After more blood tests, it was found that Erickson has abnormal chromosomes. Because of this, she was told that the only way to a successful remission was to receive a bone marrow transplant. Erickson chose Mayo Clinic in Rochester, Minn. to have the procedure done.
At Mayo, she underwent blood tests, CT scans, ultrasounds and bone marrow extraction. Unfortunately, her abdominal ultrasound showed lesions in her liver. After coming home to Iowa from the clinic, Erickson was soon transferred by ambulance back to Rochester. Tests were performed which found tumors in her abdomen.

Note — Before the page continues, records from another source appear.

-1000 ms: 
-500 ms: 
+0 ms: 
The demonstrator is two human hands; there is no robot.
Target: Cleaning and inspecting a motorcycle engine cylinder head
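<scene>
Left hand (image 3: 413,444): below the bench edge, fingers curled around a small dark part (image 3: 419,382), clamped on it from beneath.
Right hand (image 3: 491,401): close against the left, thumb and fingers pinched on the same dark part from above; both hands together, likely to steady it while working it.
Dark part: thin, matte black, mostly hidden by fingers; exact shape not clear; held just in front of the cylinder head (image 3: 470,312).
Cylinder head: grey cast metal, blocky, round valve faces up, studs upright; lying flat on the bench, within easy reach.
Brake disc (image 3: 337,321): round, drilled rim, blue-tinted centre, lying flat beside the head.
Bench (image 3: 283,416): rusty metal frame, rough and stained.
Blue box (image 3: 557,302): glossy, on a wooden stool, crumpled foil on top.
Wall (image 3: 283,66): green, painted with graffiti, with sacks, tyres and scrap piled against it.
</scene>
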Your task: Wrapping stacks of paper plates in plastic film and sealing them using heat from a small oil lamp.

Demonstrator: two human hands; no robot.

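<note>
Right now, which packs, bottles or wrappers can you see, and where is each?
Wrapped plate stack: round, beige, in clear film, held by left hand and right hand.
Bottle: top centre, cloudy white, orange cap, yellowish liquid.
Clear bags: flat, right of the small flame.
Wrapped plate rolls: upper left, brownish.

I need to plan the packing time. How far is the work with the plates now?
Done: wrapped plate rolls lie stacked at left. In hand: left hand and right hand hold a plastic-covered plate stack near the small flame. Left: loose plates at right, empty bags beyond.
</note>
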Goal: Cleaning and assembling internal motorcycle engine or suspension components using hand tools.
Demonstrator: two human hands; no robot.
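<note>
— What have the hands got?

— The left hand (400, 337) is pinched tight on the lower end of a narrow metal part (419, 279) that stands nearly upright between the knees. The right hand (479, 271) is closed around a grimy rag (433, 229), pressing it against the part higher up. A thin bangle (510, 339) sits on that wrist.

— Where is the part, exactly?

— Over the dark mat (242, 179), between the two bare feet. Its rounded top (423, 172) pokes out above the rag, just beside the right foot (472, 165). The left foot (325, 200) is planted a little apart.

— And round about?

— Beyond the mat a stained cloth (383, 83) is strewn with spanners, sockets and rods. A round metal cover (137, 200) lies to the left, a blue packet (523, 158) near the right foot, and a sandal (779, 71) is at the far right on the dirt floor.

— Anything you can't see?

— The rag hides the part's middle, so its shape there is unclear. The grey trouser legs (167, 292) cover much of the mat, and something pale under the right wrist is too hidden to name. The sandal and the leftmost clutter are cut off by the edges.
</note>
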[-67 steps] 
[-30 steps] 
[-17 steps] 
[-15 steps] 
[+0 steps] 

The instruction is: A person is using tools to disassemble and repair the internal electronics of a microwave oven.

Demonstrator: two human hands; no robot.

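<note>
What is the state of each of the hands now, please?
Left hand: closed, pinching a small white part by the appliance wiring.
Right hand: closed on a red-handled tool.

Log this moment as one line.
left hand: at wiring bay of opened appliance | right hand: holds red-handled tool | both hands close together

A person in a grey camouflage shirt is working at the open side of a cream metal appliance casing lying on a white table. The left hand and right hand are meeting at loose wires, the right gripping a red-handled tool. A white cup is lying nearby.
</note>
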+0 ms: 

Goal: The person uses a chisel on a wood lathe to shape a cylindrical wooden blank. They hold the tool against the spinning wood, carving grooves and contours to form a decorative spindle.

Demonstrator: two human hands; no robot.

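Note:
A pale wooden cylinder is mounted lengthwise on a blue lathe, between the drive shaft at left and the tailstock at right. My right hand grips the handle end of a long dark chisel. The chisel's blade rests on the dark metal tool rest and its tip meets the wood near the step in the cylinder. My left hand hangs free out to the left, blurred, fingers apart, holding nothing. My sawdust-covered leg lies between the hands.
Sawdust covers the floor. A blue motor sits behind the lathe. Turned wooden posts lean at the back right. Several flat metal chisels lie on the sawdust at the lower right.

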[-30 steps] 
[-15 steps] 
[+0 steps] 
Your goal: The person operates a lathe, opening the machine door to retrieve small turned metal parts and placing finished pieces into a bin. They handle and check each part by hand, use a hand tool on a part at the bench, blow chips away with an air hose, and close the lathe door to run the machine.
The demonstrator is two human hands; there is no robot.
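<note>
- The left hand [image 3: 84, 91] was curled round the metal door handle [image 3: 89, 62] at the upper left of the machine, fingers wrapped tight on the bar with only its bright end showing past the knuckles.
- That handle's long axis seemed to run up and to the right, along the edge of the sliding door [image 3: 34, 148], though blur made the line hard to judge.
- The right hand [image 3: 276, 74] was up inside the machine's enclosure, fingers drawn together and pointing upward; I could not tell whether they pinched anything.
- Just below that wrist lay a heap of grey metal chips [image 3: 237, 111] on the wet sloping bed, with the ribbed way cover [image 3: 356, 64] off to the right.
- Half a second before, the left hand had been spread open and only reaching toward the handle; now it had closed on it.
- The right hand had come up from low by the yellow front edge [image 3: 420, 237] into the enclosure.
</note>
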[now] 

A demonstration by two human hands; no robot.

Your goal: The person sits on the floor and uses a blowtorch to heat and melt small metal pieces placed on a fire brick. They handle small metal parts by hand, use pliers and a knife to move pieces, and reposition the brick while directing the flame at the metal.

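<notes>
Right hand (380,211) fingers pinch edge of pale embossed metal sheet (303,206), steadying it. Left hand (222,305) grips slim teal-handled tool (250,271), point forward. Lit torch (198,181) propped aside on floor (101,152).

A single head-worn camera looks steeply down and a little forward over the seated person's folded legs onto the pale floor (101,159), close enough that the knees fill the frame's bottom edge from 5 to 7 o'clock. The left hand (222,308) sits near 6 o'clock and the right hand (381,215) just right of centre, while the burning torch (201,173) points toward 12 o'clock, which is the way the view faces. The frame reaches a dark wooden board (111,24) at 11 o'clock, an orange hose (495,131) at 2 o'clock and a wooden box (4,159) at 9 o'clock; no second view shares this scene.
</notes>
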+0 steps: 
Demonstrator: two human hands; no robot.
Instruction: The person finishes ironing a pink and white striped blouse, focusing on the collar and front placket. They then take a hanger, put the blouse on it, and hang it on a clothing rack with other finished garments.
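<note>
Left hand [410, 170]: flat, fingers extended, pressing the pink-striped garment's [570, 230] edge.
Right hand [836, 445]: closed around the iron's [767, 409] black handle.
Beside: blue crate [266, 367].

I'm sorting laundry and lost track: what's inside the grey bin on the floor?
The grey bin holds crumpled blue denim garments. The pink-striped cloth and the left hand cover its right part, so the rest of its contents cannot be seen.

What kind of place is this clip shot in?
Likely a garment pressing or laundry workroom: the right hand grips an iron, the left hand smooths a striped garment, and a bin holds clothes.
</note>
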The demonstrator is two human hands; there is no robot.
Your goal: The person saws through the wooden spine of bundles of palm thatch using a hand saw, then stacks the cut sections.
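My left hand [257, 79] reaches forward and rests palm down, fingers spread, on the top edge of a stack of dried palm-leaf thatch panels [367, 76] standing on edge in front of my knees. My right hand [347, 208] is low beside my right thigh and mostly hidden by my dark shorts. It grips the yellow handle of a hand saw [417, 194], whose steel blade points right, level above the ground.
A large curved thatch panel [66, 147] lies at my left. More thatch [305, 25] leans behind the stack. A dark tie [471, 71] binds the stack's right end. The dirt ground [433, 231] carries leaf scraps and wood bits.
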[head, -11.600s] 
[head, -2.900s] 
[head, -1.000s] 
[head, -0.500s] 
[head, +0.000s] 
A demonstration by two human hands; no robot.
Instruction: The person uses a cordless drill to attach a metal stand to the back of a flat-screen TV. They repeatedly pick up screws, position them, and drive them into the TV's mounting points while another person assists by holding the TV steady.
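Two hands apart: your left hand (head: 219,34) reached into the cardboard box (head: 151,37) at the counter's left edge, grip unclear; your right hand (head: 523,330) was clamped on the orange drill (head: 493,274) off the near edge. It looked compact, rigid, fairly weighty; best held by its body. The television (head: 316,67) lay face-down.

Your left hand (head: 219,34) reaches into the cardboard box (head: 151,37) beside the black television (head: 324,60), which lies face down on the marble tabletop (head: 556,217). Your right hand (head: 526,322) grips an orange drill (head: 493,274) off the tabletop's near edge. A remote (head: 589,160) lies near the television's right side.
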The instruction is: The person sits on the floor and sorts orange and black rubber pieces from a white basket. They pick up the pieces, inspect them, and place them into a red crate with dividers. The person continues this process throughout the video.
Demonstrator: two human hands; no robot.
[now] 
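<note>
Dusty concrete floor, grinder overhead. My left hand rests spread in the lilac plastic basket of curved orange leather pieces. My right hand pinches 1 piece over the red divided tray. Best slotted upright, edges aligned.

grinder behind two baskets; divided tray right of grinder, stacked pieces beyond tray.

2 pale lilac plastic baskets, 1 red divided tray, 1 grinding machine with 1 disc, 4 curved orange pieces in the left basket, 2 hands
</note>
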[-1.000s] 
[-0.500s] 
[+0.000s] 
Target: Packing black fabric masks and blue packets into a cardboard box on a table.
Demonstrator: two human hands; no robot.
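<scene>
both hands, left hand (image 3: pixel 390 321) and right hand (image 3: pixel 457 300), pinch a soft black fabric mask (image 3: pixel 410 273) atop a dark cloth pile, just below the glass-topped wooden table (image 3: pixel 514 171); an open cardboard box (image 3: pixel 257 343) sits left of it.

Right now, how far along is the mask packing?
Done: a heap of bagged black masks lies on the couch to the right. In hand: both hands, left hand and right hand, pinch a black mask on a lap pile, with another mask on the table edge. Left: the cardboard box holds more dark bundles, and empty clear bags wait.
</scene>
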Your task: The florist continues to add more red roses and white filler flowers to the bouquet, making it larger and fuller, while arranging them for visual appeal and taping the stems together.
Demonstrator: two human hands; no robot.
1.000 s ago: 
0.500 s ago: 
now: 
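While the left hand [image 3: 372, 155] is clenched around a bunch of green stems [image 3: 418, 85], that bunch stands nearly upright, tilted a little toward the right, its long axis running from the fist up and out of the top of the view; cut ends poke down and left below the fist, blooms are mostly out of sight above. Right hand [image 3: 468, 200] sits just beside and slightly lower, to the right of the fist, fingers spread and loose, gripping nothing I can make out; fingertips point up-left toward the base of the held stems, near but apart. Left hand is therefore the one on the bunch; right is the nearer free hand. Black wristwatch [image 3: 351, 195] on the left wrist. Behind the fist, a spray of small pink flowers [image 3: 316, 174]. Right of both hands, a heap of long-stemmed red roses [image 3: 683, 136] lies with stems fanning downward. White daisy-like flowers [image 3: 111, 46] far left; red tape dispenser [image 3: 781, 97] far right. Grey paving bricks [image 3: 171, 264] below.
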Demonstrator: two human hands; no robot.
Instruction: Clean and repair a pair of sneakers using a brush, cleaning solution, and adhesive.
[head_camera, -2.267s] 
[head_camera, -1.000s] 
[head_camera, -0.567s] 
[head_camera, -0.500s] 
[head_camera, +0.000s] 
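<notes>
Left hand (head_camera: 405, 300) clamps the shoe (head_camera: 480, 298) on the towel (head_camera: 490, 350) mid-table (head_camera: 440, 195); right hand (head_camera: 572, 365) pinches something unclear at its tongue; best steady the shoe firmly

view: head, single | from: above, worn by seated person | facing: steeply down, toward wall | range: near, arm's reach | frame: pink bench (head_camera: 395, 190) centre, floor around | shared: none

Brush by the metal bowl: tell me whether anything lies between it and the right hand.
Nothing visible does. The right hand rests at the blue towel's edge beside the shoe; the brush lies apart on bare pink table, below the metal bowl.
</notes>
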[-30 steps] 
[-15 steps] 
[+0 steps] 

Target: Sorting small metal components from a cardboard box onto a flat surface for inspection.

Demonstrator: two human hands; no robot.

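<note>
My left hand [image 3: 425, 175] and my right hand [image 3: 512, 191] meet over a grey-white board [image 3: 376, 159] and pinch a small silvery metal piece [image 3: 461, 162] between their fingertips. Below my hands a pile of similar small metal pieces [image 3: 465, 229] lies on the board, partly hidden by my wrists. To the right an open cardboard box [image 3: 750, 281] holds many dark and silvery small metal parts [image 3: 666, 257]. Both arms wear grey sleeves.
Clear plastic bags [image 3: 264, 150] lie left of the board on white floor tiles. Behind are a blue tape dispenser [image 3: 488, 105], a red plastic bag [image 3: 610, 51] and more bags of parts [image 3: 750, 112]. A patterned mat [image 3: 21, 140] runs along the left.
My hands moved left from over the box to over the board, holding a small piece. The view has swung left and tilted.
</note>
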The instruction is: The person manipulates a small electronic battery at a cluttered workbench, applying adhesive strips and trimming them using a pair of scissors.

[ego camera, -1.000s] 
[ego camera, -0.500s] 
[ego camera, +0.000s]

Labor Day weekend, she was allowed to go home, regroup, and be back to the Mayo Clinic by Sept. 4 for the next round of chemotherapy. Heartache continued for Erickson. After two days of high-dosage chemotherapy, a liver biopsy showed that she had a very rare fungal infection, Zygomycosis, and that the lesions were growing.
"I have only had two days of high-dose chemo and had to shut it down," she said. "They had to stop it, if they kept going with the treatment, it would have killed me."
She and her family are anxiously awaiting the results of tests this week to determine if the fungus has grown or is subsiding. If they receive good news, Erickson will be able to start chemotherapy again.
Erickson said that while she fights the cancer and infection in her body, her family has been a strong emotional support - but it has been hard for them to see her sick.
"Behind closed doors, though, it is pretty tough," she said. "I know they hide most of it around me, because it is upsetting. "
Her sister, Brianna, cut her long, bright red hair chin-length. After losing chunks in the shower from the chemotherapy, Erickson made the decision to have it shaved.
"My sister shaved my hair and it was a very emotional time," she said. "Once the hair went, realization kicked in. It finally looked like I had cancer and that I really was sick."
Erickson wishes she were going through this like any other person - not as a person who has had years of experience as an oncology nurse.
"I wish I didn't have the knowledge I do," she said. "I overanalyze and over-think things. I think 'Oh my gosh, this will take this long and I will have this side effect and so on.'"
She said that the support has been overwhelming - from family, friends, co-workers, oncology patients, as well as strangers.
"The people who send cards, or stop my mom and say, 'Hey, give this to Jenny,'" she said. "People who I don't even know are sending me cards. It's awesome. I cried because of all the support."